▶ _Exercise data_:
■ ■ ■

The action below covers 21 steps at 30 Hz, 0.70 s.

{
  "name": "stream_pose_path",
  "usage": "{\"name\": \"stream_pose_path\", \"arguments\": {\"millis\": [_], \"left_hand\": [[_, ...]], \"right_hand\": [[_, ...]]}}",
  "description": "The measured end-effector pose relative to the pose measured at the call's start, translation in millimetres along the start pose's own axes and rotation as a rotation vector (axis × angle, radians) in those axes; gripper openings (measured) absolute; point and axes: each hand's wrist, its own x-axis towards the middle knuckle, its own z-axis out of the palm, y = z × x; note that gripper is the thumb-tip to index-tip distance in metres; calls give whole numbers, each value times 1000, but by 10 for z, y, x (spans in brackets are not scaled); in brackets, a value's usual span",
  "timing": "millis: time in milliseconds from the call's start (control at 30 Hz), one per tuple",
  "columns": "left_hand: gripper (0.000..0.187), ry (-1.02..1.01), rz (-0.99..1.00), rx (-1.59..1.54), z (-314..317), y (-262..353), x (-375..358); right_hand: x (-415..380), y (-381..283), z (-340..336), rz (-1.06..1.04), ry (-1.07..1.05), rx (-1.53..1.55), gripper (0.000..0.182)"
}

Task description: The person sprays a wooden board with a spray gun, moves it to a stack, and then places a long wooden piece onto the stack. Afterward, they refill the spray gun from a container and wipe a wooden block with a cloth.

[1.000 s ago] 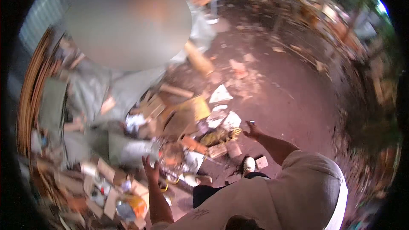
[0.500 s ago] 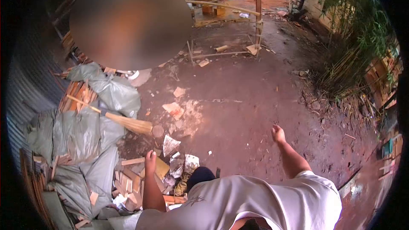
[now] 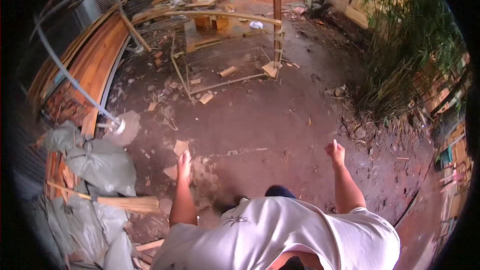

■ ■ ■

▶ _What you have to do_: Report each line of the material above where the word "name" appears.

▶ _Solution for this problem_:
  "name": "stream_pose_path",
  "usage": "{\"name\": \"stream_pose_path\", \"arguments\": {\"millis\": [_], \"left_hand\": [[_, ...]], \"right_hand\": [[_, ...]]}}",

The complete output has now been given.